Finalement, la suite l’a menée vers le programme de communication sociale de l’Université du Québec à Trois-Rivières, puis vers Uni-Recycle. « À la fin de mon bac, en cherchant un travail dans mon domaine, je suis atterrie chez Uni-Recycle et j’y suis depuis presque cinq ans. Quand je suis arrivée, il n’y avait personne en communication encore. On a construit ça ensemble », se remémore-t-elle.
Ludivine suit actuellement le cours de certification en marketing numérique à l’École des dirigeantes et dirigeants de HEC Montréal, qui se classe au premier rang au Canada pour les formations destinées aux professionnels.
Un parcours semé d’obstacles
Dans un domaine comme la communication, où la qualité du français est essentielle, plusieurs ont répété à Ludivine que ses difficultés la condamnaient à devoir oublier cette avenue professionnelle.
Ses premiers revers ne sont pas survenus seulement lors de ses études supérieures. Dès l’école primaire en France, une enseignante « vieille école » lui avait empêché le cours de piscine, l’accusant d’être « fainéante ».
« Sinon, il y a les professeurs qui font réécrire les mots à l’infini pour qu’on les retienne : ce qui ne fonctionne pas, c’est juste de la torture ! », se souvient-elle. « Et on va dire que ça vient quand même avec de l’intimidation. Quand tu es à part dans une classe normale, la moquerie est quand même facile. »
Heureusement, elle a pu compter sur l’appui de ses parents tout au long de son parcours scolaire. « À l’école, quand tu es jeune, c’est compliqué, surtout quand les professeurs comprennent plus ou moins ta situation. J’ai eu la chance d’avoir des parents qui étaient très présents sur ce sujet-là. Mais sincèrement, sinon, j’étais en échec scolaire. Si je n’avais pas eu ce soutien-là, c’était fini. »

Ludivine Dionnet est responsable des communications chez Uni-Recycle. (Photo : Émile Héroux)
Sa réalité
Aujourd’hui, écrire est une tâche quotidienne au cœur du poste de Ludivine. Des programmes adaptés, notamment propulsés par l’intelligence artificielle, sont devenus des outils essentiels, là où un logiciel de correction d’orthographe n’était pas suffisant.
« Chaque message que j’envoie, chaque publication, je le fais corriger. Je demande à l’IA juste de corriger mes fautes d’orthographe et de syntaxe. Ça change ma vie, parce qu’avant, même avec Antidote, par exemple, ça ne suffisait pas, il restait des fautes. »

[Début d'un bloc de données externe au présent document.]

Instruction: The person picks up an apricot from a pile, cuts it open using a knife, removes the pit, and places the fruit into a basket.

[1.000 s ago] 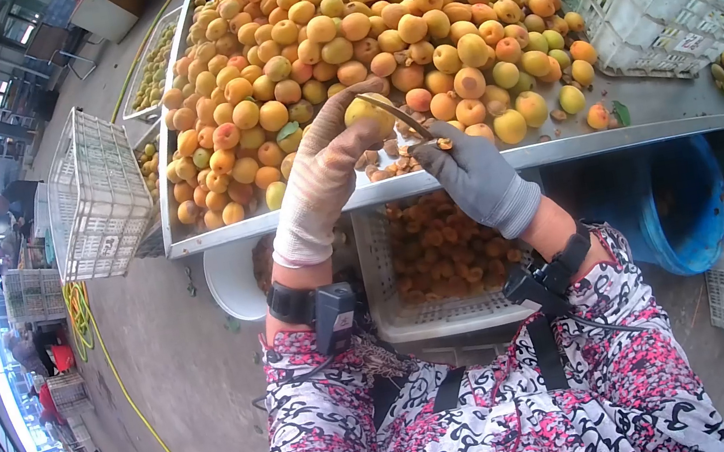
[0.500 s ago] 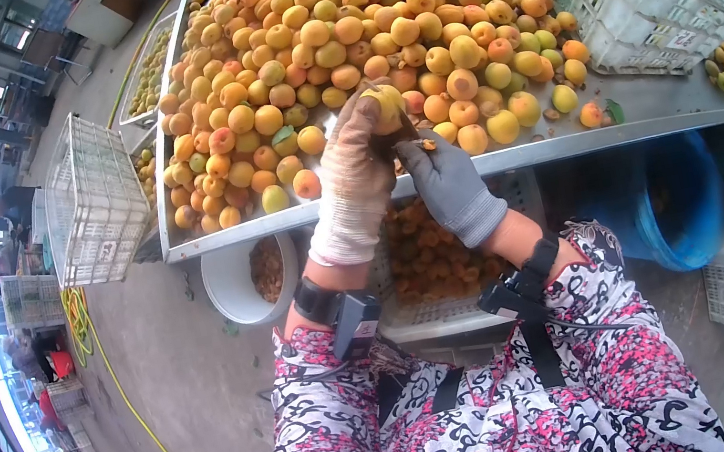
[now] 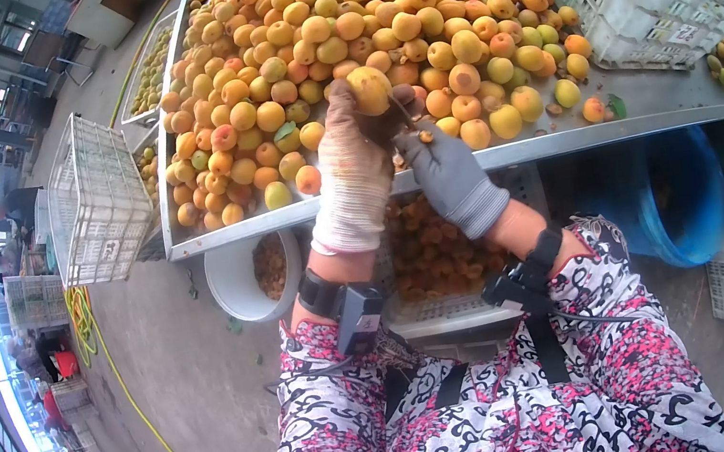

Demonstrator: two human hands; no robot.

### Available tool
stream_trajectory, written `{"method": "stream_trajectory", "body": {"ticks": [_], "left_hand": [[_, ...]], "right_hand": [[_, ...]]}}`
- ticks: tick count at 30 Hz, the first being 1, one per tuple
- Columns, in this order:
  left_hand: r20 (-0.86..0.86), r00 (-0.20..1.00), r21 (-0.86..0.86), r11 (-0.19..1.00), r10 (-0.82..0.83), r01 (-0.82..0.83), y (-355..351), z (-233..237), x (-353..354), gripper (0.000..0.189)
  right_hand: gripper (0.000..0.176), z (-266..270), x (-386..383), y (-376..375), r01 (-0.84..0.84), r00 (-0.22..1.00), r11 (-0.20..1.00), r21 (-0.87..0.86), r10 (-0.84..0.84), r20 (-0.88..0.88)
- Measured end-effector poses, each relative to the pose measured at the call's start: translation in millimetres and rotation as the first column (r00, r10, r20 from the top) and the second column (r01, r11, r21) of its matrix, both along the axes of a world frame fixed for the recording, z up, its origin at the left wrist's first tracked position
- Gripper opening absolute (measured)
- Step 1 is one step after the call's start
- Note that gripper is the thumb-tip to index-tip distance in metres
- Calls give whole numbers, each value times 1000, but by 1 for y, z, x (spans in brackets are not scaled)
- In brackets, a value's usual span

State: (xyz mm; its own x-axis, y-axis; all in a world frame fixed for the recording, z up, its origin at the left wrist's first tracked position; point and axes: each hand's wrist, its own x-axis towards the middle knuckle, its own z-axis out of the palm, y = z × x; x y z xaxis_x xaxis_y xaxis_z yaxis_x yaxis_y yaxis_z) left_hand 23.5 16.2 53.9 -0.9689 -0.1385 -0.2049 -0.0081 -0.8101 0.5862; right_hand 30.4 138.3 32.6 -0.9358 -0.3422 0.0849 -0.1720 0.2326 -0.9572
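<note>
My left hand (image 3: 349, 131), in a white glove stained brown, is closed around a yellow apricot (image 3: 370, 90) just over the table's front edge. Close beside it, my right hand (image 3: 450, 176), in a grey glove, has its fingers closed on a thin dark tool (image 3: 403, 110). The tool's tip meets the left fingers near the apricot; its exact kind is too small to make out. Behind both hands spreads a big heap of apricots (image 3: 290, 35) on the metal table (image 3: 282, 214). Under my wrists, a crate of orange fruit pieces (image 3: 439, 251) stands below the edge.
A white bucket (image 3: 227, 284) with brown bits stands below the table at left, and a blue barrel (image 3: 682, 199) at right. White plastic crates (image 3: 653, 10) sit on the table's right side; another crate (image 3: 101, 199) stands left. A yellow hose (image 3: 136, 401) crosses the floor.
The apricot in my left hand has turned and risen slightly, showing more of its yellow side. My right hand has shifted a little down and away from it with the tool.
</note>
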Motion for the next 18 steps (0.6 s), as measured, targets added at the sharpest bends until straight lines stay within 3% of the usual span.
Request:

Ses collègues comprennent sa réalité et lui permettent d’en rire, plutôt que de s’attrister de sa situation. Ils ne jugent pas au premier abord les courriels de Ludivine, qu’elle qualifie de « carnage », lorsqu’elle ne prend pas le temps de se réviser.
« Juste de l’ouverture et de la compréhension, sincèrement, ça fait vraiment une très grosse différence », explique-t-elle.
Ludivine est la preuve vivante que « l’erreur est humaine » et que la résilience peut mener plus loin que l’on peut s’imaginer. La clé de la persévérance pour elle : accepter sa différence sans en faire un drame, être patiente et continuer avec ses convictions sans accorder trop d’importance aux regards des autres.